- Born: July 3, 1883
- Died: August 12, 1944 (aged 61)
- Education: Malvern College; Royal Military Academy, Woolwich;

= Henry Gale (British Army officer) =

British Army officer

Brigadier Henry John Gordon Gale DSO & Bar (3 July 1883 - 12 August 1944) was a British Army officer.

Gale was the son of a colonel in the Royal Engineers. He was educated at Malvern College and the Royal Military Academy, Woolwich and was commissioned second lieutenant in the Royal Garrison Artillery (later Royal Artillery) in December 1902. He was promoted lieutenant in December 1905. In 1908, he was posted to the Hong Kong-Singapore Battalion and between November 1912 and 1916, he served with the Indian Mountain Artillery in the North-West Frontier Province of India. He was promoted captain in 1914. From 1916 to 1918, he served on the Western Front, where he was promoted major in June 1917, was wounded twice, mentioned in dispatches twice, and was awarded the Distinguished Service Order (DSO) in June 1918.

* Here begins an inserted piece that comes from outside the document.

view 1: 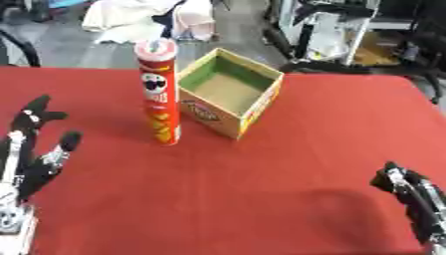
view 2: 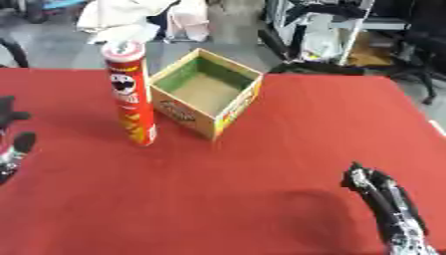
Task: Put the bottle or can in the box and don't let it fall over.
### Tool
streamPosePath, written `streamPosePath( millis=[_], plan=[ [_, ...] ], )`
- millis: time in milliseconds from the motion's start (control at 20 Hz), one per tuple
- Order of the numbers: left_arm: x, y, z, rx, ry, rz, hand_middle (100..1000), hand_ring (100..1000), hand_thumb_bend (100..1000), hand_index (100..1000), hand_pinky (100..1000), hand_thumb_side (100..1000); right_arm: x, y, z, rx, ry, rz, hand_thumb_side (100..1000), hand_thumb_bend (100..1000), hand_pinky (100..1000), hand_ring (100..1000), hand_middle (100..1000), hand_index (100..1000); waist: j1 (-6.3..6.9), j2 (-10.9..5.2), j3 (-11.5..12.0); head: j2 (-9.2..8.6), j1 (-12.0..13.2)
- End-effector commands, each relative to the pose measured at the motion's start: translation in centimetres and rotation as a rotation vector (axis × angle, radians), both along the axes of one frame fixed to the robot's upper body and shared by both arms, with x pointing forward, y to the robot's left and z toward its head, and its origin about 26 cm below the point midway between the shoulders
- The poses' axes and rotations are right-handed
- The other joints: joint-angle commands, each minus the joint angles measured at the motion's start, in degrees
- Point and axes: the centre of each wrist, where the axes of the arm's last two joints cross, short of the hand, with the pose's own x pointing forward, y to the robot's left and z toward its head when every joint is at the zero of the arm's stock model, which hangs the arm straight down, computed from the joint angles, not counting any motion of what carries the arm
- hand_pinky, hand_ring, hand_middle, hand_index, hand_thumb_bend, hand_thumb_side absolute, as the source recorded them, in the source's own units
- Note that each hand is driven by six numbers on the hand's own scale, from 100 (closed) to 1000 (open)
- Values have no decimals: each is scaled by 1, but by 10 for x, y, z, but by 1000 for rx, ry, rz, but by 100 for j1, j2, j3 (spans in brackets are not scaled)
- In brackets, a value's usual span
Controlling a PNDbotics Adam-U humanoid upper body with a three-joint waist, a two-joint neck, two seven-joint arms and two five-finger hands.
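A tall red crisps can [view 1: 160,93] stands upright on the red table, just left of an open cardboard box [view 1: 232,93] with a green inner rim and nothing inside. My left hand [view 1: 33,149] rests open at the left edge, fingers pointing up, well apart from the can. My right hand [view 2: 383,199] shows at the lower right, fingers straight and held together, far from the box. Neither hand touches anything.
The red tablecloth [view 1: 261,189] covers the whole table. Beyond the far edge are white cloth [view 1: 131,17], chair legs and metal frames on the floor.
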Motion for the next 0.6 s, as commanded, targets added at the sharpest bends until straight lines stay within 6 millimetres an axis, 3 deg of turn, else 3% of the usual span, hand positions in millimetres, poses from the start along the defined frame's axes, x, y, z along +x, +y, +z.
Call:
streamPosePath(
  millis=[50,350,600],
  plan=[
    [1,-1,7,13,-18,5,915,992,757,686,1000,705,2,-4,10,-16,-31,2,581,100,805,631,531,561,25,-52,-4,-42,-7],
    [5,-2,8,22,0,49,916,994,723,692,1000,708,2,-4,10,-18,-30,3,579,100,804,631,531,561,30,-62,-12,-41,4],
    [22,-5,13,42,7,46,916,994,718,698,1000,705,3,-4,10,-20,-28,8,581,100,804,631,531,561,28,-59,-4,-43,31]
  ],
)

Gale then served in the Russian Civil War in 1919, for which he was awarded a bar to his DSO in January 1920. The citation reads:

Throughout the operations on the Kodish front between 28 and 30 August 1919, he showed great gallantry. He carried out the duties of F.O.O. [Forward Observation Officer], and, without any regard to his personal safety, remained near the enemy's wire, so as to be able to ensure the accuracy of the artillery fire.

In 1920 he returned to the North-West Frontier and the Indian Army Mountain Artillery, where he commanded a battery and then a brigade. He was promoted lieutenant-colonel in May 1932. In April 1936, he was promoted colonel and returned to England as Commander Royal Artillery (CRA) of the 43rd (Wessex) Division of the Territorial Army. He was promoted to the temporary rank of brigadier in November 1937 and retired in October 1939.

In 1940, he returned to the Army, but retired again in October 1942.

His great great nephew is the archaeologist and novelist David Gibbins.